REQUIREMENT: Reproduce the listing that follows character for character, excluding its pictures.

START DATA BELOW

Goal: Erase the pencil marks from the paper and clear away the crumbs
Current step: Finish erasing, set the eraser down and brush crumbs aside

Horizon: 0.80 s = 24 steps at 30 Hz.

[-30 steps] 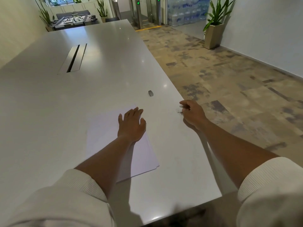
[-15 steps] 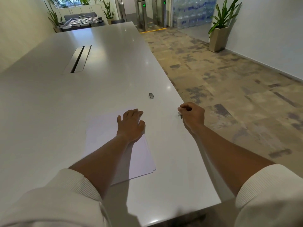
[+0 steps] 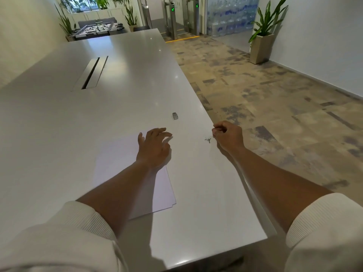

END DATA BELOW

TASK RESULT:
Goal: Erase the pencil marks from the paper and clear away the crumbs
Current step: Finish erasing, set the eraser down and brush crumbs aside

Horizon: 0.80 s = 24 steps at 30 Hz.

[-30 steps] 
[-15 steps] 
[+0 steps] 

There is no more to the output, and the exercise is done.